Speedrun ruiner research idea

Edit Apr 14: To be perfectly clear, this is another cheap thing you can add to your monitoring/​control system; this is not a panacea or deep insight folks. Just a Good Thing You Can Do™.

  • Central claim: If you can make a tool to prevent players from glitching games *in the general case*, then it will probably also work pretty well for RL with (non-superintelligent) advanced AI systems.

    • Alternative title: RL reward+environment autorobustifier

  • Problem addressed: every RL thing ever trained found glitches/​edge-cases in the reward function or the game/​physics-sim/​etc and exploited those until the glitches were manually patched

    • Months ago I saw a tweet from someone at OpenAI saying, yes, of course this happens with RLHF as well. (I can’t find it. Anyone have it bookmarked?

  • Obviously analogous ‘problem’: Most games get speedrun into oblivion by gamers.

Portal: How To Get Outside Without Cheats (360)
  • Idea: Make a software system that can automatically detect glitchy behavior in the RAM of **any** game (like a cheat engine in reverse) and thereby ruin the game’s speedrunability.

    • You can imagine your system gets a score from a human on a given game:

      • Game is unplayable:
        score := -1

      • Blocks glitch:
        score += 10 * [importance of that glitch]

      • Blocks unusually clever but non-glitchy behavior:
        score -=5 * [in-game benefit of that behavior]

      • Game is laggy:[1]
        score := score * [proportion of frames dropped]

      • Tool requires non-glitchy runs on a game as training data:
        score -= 2 * [human hours required to make non-glitchy runs]
        / [human hours required to discover the glitch]

  • Further defense of the analogy between general anti-speedrun tool and general RL reward+environment robustifier:

    • Speedrunners are smart as hell

    • Both have similar fuzzy boundaries that are hard to formalize:
      ‘player played game very well’ vs ‘player broke the game and didn’t play it’
      is like
      ’agent did the task very well’ vs ‘agent broke our sim and did not learn to do what we need it to do’

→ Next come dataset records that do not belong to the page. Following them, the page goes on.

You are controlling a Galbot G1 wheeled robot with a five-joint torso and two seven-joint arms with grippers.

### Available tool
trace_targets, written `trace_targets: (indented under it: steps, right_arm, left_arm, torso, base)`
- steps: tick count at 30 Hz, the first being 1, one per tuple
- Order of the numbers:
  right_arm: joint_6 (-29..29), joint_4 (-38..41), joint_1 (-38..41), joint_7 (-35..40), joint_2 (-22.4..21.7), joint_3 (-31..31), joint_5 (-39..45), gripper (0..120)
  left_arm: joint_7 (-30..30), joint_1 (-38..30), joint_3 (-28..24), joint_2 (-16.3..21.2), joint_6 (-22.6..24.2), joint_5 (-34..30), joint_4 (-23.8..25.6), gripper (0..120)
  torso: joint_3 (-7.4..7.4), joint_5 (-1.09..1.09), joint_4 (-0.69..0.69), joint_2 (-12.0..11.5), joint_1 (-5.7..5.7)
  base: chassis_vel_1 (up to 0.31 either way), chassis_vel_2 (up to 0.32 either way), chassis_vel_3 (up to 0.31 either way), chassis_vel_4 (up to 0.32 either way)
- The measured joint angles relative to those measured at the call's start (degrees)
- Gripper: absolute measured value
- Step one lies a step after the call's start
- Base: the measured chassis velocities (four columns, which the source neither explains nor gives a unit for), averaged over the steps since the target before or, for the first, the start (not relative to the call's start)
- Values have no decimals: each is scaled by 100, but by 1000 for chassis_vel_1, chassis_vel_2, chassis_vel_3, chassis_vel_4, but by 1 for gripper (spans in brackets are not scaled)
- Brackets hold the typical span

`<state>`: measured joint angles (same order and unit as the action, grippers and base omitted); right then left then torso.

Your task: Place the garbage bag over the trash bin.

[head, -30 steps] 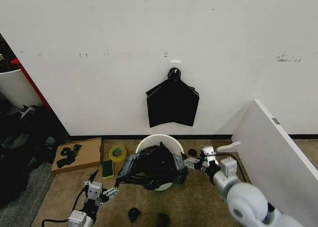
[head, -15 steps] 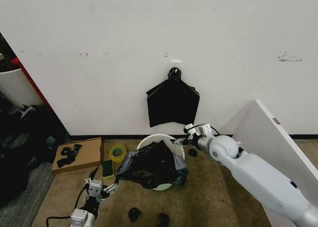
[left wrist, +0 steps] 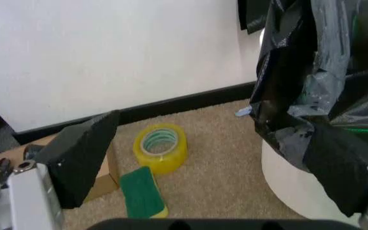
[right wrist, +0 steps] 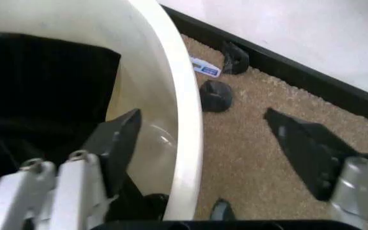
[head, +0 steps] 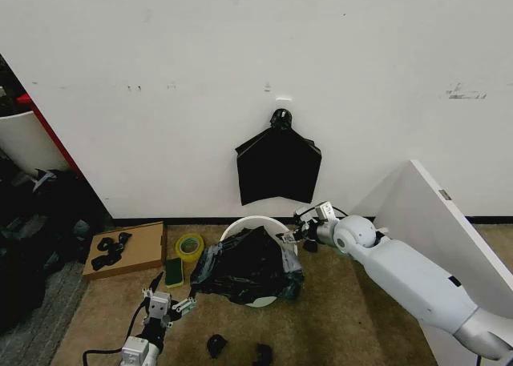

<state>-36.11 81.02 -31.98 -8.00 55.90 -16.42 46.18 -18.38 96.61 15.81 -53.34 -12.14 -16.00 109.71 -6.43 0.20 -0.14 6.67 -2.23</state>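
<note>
The garbage bag lay bunched across the near half of the trash bin, spilling down its front; the far rim stayed bare, so by my reading the job was roughly half done. The right gripper hovered at that bare far rim, fingers spread with the bin's wall between them, pinching nothing. The left gripper hung low, spread and empty, with the bag's loose edge just ahead. The bag remained to be drawn over the far rim.
</note>
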Motion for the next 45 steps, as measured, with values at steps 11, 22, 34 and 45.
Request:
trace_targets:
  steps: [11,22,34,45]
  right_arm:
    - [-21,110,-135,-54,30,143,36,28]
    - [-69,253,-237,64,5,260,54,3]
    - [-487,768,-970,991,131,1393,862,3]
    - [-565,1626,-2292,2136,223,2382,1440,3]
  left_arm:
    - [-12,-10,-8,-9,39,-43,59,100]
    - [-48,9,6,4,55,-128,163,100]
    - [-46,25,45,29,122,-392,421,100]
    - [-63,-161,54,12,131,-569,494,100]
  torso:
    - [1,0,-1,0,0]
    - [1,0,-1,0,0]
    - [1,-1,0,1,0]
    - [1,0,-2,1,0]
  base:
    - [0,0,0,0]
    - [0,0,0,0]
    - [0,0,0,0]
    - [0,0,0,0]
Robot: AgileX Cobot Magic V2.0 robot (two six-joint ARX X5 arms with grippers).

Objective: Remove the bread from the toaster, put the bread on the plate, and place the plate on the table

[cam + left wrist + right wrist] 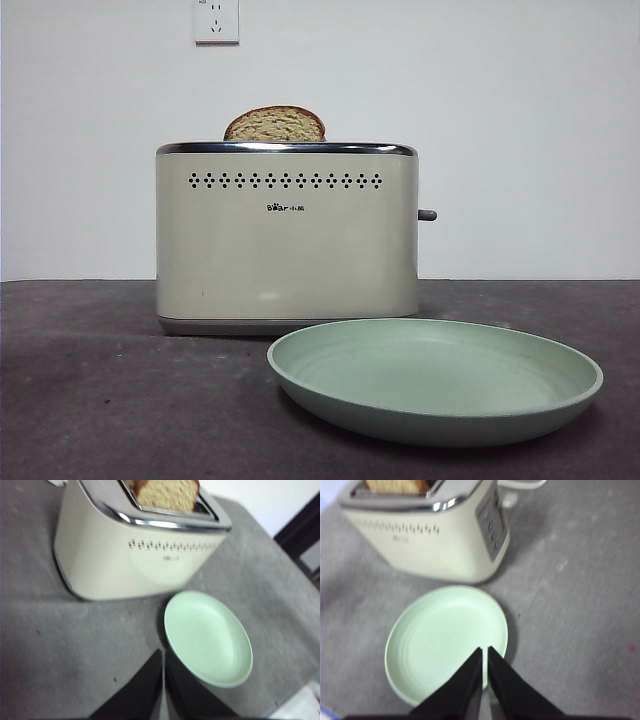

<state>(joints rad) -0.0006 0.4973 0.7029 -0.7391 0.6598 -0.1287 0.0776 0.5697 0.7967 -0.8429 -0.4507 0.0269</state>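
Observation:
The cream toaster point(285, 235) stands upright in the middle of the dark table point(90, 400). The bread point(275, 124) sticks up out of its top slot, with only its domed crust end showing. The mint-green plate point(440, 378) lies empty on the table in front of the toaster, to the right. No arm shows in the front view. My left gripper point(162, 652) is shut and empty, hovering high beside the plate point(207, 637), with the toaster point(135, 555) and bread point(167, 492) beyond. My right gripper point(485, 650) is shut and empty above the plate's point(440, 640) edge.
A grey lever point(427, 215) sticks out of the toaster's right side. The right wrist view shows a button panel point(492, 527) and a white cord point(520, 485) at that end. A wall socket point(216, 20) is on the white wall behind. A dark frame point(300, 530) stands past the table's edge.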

      • In other words, you don’t want to punish talented-but-fair players.

    • Both must run tolerably fast (can’t afford to kill the AI devs’ research iteration speed or increase training costs much)

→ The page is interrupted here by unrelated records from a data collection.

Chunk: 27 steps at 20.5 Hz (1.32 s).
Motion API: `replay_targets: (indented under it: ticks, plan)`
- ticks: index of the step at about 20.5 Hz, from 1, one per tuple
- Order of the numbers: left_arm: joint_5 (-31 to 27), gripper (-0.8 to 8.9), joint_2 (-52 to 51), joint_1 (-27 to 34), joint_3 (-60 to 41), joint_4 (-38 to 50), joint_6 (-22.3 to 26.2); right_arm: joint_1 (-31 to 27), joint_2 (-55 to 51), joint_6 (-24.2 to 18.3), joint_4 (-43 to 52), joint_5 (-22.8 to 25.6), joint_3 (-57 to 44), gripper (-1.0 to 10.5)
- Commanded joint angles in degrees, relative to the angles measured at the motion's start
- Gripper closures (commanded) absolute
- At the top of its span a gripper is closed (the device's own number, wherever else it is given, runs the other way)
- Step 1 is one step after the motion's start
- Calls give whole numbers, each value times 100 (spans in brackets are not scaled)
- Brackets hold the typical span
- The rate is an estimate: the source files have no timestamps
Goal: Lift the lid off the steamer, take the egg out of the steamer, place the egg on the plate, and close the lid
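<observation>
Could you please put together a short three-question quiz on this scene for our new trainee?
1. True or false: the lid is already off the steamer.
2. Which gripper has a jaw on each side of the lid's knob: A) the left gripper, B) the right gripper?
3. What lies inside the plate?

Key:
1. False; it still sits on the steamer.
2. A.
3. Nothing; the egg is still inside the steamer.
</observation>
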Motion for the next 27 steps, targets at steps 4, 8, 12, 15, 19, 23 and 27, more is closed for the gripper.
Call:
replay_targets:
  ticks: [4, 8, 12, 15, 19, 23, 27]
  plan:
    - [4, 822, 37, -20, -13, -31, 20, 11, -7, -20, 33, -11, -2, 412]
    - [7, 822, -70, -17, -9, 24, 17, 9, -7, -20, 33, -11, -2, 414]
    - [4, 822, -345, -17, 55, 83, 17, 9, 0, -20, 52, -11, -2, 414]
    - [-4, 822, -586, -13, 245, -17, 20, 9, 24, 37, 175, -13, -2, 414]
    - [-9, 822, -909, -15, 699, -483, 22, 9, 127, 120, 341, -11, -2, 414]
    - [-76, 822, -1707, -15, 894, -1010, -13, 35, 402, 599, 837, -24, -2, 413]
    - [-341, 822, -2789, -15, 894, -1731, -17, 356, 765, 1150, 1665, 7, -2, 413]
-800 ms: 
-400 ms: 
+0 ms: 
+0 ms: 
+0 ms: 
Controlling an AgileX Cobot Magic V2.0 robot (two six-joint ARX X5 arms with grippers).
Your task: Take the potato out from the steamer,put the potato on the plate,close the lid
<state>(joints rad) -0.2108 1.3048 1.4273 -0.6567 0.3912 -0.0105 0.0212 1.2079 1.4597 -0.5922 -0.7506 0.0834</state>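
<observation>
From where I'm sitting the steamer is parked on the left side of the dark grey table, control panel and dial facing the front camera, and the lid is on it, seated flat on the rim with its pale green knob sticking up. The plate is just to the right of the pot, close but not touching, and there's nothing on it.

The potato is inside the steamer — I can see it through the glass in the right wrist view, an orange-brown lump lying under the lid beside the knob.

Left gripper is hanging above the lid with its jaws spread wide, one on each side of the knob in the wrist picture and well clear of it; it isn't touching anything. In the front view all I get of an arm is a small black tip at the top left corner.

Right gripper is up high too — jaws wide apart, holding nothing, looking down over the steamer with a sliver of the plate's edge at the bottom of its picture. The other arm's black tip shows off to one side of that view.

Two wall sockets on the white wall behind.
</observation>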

    • Both must be ‘cheap enough’ to develop & maintain

  • Breakdown of analogy: I think such a tool could work well through GPT alphazero 5, but probably not GodAI6

(Also if random reader wants to fund this idea, I don’t have plans for May-July yet.)

metadata = {
  "effort: "just thought of this 20 minutes ago",
  "seriousness": "total",
  "checked if someone already did/said this": false,
  "confidence that": {
    "idea is worth doing at all": "80%",
    "one can successfully build a general anti-speedrun thing": "25%",
    "tools/methods would transfer well to modern AI RL training": "50%"
  }
}
  1. ^

    Note that “laggy” is indeed the correct/​useful notion, not eg “average CPU utilization increase” because “lagginess” conveniently bundles key performance issues in both the game-playing and RL-training case: loading time between levels/​tasks is OK; more frequent & important actions being slower is very bad; turn-based things can be extremely slow as long as they’re faster than the agent/​player; etc.